I am beginning to wonder if this looming sickness will ever depart from our household. We attempted to usher the girls off to school today despite not being 100% and an hour later I received a call from the school that Bailey just wasn't holding up very well. Poor Miss B. She always seems to be more significantly impacted by the illnesses that pass through our household. And so I was homebound yet another day. It was a bit of a bummer since the sun managed to stay out for most of the day in our neck of the woods.

After going through a roller coaster of emotions as I surveyed the internet to see what jobs are available in the mental health arena all morning, I decided it was time for me to start cracking into my reading for this next and final term. So what does that have to do with self care? That's what I'm about to reveal. Geesh. For this last term I just so happen to be taking a class titled C.S. Lewis: Theological Perspectives for Spiritual Formation. I'm super excited about the class...except for the fact that there are 13 books for this 8 week class (hence the need to start reading NOW). I have read most of C.S. Lewis' more popular...and perhaps more serious literature but only recently began reading his Chronicles of Narnia series. Brian got the set for free a little while ago (a little perk for being a teacher is that sometimes you get free books!) and we started reading it from the beginning with the girls. And this was before I even knew I was going to take the class.

I love entering into a world of fantasy...always have, but was never exposed to really good literature when I was young. There is something about getting lost in a story that is entirely other-worldly. It's an escape in one sense, but more fully it is about the igniting of imagination. I try to envision every detail written on the page as if I were actually in the scene somewhere. The symbolism - of course, is what I am most curious about and somehow I always seem to find a way to feel connected to these fantasy worlds. They offer a new paradigm. I've decided that this is a form of mental play that I deeply enjoy.

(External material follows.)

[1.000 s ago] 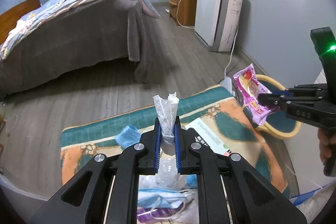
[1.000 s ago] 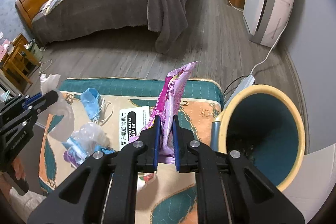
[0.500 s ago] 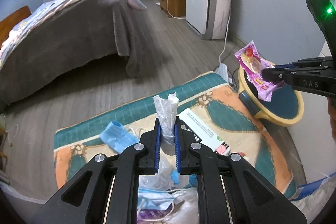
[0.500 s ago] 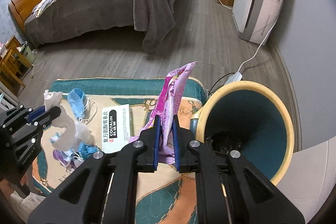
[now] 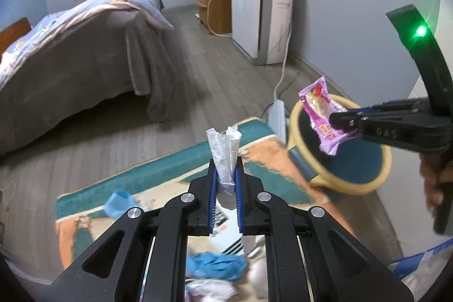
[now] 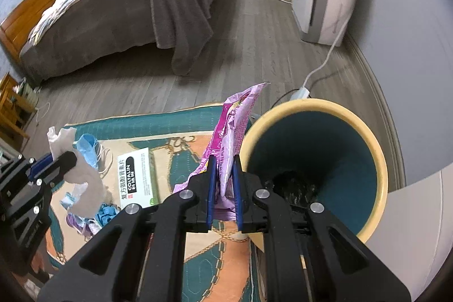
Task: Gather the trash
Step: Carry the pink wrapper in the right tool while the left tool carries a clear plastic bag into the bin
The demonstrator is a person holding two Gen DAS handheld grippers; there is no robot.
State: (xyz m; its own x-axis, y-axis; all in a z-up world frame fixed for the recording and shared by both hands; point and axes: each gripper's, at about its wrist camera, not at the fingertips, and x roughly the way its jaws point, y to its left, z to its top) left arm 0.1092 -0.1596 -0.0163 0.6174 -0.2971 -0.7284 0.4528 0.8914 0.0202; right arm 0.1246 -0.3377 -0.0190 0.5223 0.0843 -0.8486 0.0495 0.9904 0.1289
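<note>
Both hands have carried their loads sideways toward the bin (image 6: 317, 160), whose yellow rim and teal inside now fill more of the right wrist view than a second ago. The right hand-held gripper (image 6: 223, 183) is clenched on a pink snack wrapper (image 6: 232, 132), which stands up between its blue pads just beside the bin's rim; from the left wrist view the wrapper (image 5: 322, 115) hangs over the bin's mouth. The left hand-held gripper (image 5: 226, 183) is clamped on a crumpled white tissue (image 5: 225, 152) above the patterned mat (image 6: 181, 140). A blue face mask (image 6: 89, 146), a white medicine box (image 6: 136, 177) and other scraps lie on the mat.
</note>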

Now...I'll let you know if I still feel the same way after finishing all 13 books, a group project, a serious paper and a quiz.

Monday, April 26, 2010

Mission: Care for Self Day #8

I had an unexpected day off today...sort of. Faith and Bailey both came down with the same cold that Bri, Krisalyn and I managed to survive so I decided to let all three of the girls stay home from school today. I was able to get quite a bit accomplished because the deal was that they could stay home only if they were willing to take it easy and rest all day long.

I've been on Spring Break for over a week now. It's strange how I look forward to these little breaks in between terms but then when I'm on break I'm simply anticipating the next rush of adrenaline that seems to accompany a new round of courses. I can't tell if I'm eager for classes to start next week because the mental stimulation makes it easier to get through the mundaneness of my day-to-day life or if it's because once I finish these classes I will officially be considered a master of something (whatever that means?!).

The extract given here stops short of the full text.